If you need certified flight parts, you'll likely need a specialized partner. But for prototyping and tooling in an aerospace environment, Formlabs is perfectly fine. I saved $3,200 on one tooling project by printing instead of machining from aluminum — and the printed tool lasted 80 cycles.
What are the hidden costs in additive manufacturing that most buyers miss?
When I first got into 3D printing, I thought the cost was just the printer and resin. Boy, was I wrong. Here are three costs that bit us:
- Post‑processing labor: Every SLA part needs washing, curing, and support removal. We underestimated 20 minutes per part. That's about $5 in labor per part at $15/hour — more than the resin itself.
- Material waste in calibration: For the first month we printed calibration cubes almost as often as real parts — roughly $150 in wasted resin before we got settings right.
- Software licensing: Formlabs includes PreForm for free, but many advanced slicing tools cost $200–$500/year. Not a dealbreaker, but budget for it.
Seeing our Q1 vs. Q2 expenses side‑by‑side made me realize the cheapest printer often costs more in hidden labor. With Formlabs, the ecosystem is tighter — less trial and error — which saved us about $800 in troubleshooting time over six months.
How do I get started with CNC machining — buy a machine or outsource?
I've been in this exact spot: our VP asked me to 'get us a CNC machine.' I spent weeks evaluating 3‑axis mills, tooling costs, and operator payroll. Finally I ran the numbers: a half‑decent machine starts around $6,000, plus $2,000 in tooling, $400/month in maintenance, and a part‑time operator salary — let's say $20/hour, 20 hours a week. That's $25,000+ your first year.
Alternatively, I now use a mix: outsourced CNC for tight‑tolerance metal parts (local shop charges $120–$200 per run) and Formlabs printing for everything else. The best part? No unexpected breakdowns, no coolant disposal, no operator calling in sick. If you're just getting started, I'd recommend outsourcing CNC work unless you have dedicated staff.

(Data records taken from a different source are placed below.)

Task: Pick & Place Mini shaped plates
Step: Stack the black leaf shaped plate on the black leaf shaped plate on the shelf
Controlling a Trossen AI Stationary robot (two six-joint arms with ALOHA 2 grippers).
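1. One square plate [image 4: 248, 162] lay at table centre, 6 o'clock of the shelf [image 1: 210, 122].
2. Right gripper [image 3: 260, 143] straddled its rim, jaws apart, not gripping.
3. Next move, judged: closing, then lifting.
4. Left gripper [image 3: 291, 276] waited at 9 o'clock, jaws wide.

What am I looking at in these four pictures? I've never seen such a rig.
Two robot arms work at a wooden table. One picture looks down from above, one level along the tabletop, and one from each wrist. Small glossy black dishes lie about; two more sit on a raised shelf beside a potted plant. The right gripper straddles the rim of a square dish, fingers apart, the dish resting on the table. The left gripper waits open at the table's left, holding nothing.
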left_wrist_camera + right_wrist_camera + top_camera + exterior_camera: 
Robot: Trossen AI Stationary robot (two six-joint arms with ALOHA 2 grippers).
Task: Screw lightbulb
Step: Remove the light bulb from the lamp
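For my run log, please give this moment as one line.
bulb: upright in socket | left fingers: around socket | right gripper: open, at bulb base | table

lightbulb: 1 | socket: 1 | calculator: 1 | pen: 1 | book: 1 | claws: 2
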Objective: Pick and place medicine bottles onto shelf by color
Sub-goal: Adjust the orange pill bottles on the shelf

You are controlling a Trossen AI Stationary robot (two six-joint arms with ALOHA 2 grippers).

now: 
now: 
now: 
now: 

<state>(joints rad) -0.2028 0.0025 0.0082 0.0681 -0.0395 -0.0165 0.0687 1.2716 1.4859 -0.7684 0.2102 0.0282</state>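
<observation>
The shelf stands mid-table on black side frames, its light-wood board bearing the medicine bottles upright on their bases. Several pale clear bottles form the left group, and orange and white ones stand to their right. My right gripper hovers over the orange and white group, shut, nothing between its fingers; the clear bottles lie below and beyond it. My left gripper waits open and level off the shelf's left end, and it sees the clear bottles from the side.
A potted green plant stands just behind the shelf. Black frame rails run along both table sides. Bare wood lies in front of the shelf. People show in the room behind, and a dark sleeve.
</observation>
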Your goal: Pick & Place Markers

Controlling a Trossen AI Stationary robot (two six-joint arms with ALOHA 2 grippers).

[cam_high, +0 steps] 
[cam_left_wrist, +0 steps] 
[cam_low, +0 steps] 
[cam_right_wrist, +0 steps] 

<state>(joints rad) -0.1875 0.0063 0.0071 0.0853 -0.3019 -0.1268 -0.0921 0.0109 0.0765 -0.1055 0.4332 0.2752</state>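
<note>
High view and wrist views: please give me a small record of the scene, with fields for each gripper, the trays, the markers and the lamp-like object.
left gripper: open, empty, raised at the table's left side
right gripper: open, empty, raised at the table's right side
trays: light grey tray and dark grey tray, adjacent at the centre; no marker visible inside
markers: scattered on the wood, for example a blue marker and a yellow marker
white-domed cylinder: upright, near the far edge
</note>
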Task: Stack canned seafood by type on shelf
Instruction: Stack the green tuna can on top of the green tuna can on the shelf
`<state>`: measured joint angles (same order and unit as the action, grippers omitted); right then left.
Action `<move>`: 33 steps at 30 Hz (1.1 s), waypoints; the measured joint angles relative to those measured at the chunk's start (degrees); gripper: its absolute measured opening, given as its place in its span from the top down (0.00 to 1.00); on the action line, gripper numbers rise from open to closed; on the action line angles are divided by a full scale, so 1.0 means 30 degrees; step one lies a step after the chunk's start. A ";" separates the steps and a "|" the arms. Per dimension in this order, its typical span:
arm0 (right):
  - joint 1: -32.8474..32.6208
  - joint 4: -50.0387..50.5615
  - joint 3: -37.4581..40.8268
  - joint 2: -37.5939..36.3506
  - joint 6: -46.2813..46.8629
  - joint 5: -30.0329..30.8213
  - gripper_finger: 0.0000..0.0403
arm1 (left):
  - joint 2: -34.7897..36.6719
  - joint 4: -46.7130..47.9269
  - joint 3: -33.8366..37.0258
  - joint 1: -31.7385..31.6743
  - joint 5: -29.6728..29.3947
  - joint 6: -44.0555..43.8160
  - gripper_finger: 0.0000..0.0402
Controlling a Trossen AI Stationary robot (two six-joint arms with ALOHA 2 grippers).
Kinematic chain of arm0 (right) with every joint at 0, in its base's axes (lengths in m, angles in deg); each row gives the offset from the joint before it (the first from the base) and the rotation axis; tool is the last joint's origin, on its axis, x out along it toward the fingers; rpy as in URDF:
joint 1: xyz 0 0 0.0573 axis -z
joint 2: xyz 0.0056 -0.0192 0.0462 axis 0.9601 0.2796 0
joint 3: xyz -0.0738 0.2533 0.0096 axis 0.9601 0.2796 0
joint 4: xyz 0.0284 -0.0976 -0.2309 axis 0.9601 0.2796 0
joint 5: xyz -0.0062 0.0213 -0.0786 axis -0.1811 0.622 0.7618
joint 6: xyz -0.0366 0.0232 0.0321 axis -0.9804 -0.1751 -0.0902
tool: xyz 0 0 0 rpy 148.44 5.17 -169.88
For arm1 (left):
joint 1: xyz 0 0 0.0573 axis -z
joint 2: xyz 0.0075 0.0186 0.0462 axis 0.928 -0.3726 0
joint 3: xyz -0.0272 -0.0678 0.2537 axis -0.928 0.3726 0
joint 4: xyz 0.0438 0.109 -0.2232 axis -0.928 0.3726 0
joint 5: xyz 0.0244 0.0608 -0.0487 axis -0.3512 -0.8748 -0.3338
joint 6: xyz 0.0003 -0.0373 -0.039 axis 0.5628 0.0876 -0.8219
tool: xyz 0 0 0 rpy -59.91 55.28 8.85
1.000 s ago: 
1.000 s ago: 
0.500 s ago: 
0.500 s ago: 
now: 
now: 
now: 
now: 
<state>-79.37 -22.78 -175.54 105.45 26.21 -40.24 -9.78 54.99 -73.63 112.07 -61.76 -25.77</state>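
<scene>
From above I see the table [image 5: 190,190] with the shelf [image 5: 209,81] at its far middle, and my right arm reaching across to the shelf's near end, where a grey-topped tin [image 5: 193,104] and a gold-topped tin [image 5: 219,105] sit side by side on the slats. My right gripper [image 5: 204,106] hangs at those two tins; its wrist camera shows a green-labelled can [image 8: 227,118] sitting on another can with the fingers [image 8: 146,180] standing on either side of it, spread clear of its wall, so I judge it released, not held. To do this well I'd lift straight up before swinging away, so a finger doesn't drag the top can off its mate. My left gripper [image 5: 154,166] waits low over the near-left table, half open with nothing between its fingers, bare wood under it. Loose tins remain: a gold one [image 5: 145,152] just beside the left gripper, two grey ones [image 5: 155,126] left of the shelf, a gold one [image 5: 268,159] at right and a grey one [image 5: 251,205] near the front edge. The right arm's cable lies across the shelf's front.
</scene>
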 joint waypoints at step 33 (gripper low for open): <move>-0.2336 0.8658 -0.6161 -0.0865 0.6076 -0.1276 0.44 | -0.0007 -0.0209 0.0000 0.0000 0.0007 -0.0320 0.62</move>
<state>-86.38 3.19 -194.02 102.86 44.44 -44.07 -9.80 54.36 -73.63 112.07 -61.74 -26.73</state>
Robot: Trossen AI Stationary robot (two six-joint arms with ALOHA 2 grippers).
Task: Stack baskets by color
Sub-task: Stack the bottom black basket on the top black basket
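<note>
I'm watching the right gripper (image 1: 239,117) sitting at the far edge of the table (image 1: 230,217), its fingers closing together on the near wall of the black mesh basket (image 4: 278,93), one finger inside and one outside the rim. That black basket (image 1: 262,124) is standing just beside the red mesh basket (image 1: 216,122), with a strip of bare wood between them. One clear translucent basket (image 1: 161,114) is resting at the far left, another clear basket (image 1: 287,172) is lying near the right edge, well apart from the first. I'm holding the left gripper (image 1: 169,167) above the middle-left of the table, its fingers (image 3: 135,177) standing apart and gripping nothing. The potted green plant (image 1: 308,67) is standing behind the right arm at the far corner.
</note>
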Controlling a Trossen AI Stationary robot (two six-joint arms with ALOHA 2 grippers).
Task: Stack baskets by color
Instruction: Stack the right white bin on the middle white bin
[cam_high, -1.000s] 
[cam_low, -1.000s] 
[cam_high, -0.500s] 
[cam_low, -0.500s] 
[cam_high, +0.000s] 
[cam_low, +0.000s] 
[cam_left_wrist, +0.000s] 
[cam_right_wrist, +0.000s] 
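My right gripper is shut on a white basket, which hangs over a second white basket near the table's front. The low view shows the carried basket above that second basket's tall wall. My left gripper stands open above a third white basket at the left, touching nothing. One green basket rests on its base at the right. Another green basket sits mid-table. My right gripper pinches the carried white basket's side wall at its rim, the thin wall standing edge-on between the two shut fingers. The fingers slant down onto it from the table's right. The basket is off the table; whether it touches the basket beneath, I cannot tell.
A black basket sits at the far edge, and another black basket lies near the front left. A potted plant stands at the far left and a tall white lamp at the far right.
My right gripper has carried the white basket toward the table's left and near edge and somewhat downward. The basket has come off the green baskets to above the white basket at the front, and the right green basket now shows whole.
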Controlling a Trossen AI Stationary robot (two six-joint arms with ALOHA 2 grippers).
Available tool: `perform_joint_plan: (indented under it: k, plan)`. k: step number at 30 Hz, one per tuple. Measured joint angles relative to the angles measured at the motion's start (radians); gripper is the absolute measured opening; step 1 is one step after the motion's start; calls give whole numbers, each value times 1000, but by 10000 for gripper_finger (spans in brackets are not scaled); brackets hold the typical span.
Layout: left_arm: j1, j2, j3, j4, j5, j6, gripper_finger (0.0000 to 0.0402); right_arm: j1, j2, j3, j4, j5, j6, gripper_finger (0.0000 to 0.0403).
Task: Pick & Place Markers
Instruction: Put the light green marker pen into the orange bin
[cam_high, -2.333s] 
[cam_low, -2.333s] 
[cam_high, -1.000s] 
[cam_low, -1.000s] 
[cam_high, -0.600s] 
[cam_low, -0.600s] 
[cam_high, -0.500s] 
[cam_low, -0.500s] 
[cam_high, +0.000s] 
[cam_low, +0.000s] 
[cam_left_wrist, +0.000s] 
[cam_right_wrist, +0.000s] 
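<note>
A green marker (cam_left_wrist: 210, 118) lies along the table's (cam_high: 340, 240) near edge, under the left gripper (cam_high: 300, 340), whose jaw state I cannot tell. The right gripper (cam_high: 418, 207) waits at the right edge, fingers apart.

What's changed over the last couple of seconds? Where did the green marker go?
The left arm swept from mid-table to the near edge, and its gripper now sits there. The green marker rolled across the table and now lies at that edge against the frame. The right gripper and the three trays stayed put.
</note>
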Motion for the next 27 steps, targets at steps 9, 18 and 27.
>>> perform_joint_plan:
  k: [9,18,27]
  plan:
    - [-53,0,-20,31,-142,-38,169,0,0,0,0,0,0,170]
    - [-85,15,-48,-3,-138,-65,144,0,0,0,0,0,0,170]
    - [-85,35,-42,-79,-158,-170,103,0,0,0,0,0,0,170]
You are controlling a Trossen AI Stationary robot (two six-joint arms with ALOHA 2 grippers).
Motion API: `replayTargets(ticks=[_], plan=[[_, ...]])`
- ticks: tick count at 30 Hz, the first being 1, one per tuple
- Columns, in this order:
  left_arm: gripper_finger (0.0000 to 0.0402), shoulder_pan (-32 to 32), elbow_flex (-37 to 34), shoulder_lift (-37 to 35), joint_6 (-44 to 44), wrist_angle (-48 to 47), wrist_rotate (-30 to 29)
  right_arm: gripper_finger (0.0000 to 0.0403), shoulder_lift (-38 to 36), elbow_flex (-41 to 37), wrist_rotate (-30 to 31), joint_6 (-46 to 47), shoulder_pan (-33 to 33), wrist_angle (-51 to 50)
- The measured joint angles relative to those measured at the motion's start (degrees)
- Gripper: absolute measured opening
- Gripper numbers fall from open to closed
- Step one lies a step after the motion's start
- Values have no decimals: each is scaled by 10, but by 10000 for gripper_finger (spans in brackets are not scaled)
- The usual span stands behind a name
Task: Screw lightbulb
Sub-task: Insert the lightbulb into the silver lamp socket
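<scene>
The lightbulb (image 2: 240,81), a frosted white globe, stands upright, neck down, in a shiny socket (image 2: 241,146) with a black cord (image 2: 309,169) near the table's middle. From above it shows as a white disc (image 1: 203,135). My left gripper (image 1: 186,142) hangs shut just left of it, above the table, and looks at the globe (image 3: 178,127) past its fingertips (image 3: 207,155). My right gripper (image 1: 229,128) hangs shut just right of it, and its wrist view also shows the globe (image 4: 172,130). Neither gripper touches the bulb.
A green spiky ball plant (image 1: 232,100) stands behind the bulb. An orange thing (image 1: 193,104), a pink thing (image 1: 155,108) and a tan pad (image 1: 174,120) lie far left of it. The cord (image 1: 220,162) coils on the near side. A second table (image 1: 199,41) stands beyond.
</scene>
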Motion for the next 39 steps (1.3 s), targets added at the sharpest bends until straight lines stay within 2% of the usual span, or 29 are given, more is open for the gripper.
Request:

Use a service like Xometry or local shops — they handle the expertise, you handle the specs. That saved us from a $5,000 mistake buying a machine we barely used.
Look, there's no one‑size‑fits‑all answer. But in my five years managing procurement for an aerospace supplier, the value equation always comes down to hidden costs. Formlabs isn't the cheapest upfront, but when you factor in reduced rework, faster iteration, and easier onboarding for your team, it often comes out ahead.